As of 2020, 20 sub-Saharan African countries had developed a national assessment policy framework, while 6 more were in the process of establishing one. However, even such frameworks are often not implemented or not communicated to all levels. One study by the International Institute for Educational Planning, showed that national assessment strategies Gambia, Ghana, Guinea, Namibia, Senegal and Zambia were either absent or not fully implemented, results were not disseminated and data were not shared. Ghana’s government has initiated GALOP, an ambitious program to develop, among others, a sustainable learning assessment system. Yet discussions with national stakeholders indicated varying degrees of awareness, including at central level.

A component of a national assessment system should be active participation in one of the regional assessment programs, PASEC and SACMEQ, for lesson learning. Closer collaboration and pooling of resources between these two programs would strengthen their ability to meet the continental challenges.

The stagnating, if not declining levels of data reporting on learning outcomes to the UNESCO Institute for Statistics despite the efforts of development agencies raise the question of effectiveness. It will be important for these agencies, including GPE, to ensure that resource allocation in this area results in the collection of data on learning outcomes that are internationally comparable but also in the development of relevant capacity in partner countries to use the relevant data for improved policy.

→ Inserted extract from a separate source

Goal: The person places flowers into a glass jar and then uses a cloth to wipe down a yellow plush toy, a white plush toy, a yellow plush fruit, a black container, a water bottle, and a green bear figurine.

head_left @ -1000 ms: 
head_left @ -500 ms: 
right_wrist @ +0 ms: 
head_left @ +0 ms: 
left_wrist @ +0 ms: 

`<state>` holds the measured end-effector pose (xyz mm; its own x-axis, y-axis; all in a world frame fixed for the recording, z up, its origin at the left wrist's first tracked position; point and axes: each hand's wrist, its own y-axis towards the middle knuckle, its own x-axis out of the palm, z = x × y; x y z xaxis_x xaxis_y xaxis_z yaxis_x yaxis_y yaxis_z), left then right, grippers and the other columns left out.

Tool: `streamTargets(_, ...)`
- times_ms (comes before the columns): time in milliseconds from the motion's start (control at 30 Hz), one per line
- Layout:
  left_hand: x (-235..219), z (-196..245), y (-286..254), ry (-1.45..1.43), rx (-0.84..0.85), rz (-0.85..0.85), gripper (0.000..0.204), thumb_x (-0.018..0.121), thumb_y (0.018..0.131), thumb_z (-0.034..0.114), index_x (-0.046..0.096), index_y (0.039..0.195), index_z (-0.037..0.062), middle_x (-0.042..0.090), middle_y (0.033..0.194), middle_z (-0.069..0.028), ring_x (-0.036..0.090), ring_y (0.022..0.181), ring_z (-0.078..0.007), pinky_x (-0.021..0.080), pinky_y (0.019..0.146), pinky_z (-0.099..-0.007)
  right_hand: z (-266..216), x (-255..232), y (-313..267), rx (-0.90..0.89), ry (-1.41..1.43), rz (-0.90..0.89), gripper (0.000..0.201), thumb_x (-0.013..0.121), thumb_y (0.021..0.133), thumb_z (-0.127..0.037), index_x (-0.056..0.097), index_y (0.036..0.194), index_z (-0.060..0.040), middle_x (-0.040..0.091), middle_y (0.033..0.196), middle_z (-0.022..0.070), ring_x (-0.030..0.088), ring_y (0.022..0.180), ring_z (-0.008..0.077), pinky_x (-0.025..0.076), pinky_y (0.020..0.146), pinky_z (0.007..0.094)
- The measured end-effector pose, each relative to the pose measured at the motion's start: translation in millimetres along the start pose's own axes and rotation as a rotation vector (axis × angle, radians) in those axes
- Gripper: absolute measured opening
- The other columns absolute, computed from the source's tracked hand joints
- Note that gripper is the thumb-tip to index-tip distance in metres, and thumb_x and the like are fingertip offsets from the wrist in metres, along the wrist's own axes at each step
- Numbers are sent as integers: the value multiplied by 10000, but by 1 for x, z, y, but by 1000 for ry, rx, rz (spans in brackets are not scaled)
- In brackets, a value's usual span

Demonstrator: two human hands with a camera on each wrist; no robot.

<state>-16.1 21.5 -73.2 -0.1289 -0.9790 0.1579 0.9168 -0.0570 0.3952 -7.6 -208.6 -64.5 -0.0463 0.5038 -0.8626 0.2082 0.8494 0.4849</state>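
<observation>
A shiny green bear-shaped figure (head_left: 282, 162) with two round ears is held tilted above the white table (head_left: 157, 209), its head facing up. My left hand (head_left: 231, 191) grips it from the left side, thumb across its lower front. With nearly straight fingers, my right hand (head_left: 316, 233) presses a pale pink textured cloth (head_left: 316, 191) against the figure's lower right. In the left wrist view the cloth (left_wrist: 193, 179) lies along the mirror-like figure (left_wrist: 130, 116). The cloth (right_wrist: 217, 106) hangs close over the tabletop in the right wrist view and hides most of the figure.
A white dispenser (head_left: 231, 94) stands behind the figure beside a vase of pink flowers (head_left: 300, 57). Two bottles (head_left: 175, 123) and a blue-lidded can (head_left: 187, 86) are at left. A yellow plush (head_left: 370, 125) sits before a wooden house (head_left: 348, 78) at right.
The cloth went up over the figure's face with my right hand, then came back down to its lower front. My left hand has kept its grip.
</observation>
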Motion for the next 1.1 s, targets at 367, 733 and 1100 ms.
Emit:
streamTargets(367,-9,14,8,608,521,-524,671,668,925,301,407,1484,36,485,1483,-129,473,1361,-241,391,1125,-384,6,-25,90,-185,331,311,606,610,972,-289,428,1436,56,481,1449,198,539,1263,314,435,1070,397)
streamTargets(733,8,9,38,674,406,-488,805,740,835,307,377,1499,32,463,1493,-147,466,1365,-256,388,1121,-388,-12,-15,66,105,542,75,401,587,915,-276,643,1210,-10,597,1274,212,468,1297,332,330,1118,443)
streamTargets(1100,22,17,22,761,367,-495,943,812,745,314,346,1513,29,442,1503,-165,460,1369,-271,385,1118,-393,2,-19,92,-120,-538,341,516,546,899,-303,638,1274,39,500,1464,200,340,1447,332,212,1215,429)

Despite the lack of data, however, about half of sub-Saharan African countries have recently responded to the call to set national SDG 4 benchmarks on minimum proficiency in reading and mathematics for 2025 and 2030, one of seven benchmark indicators. Inevitably, these targets can only be refined, made more realistic and, most importantly, achieved, when all stakeholders do what is in their power to not only collect data but also for such to be validated, published and used.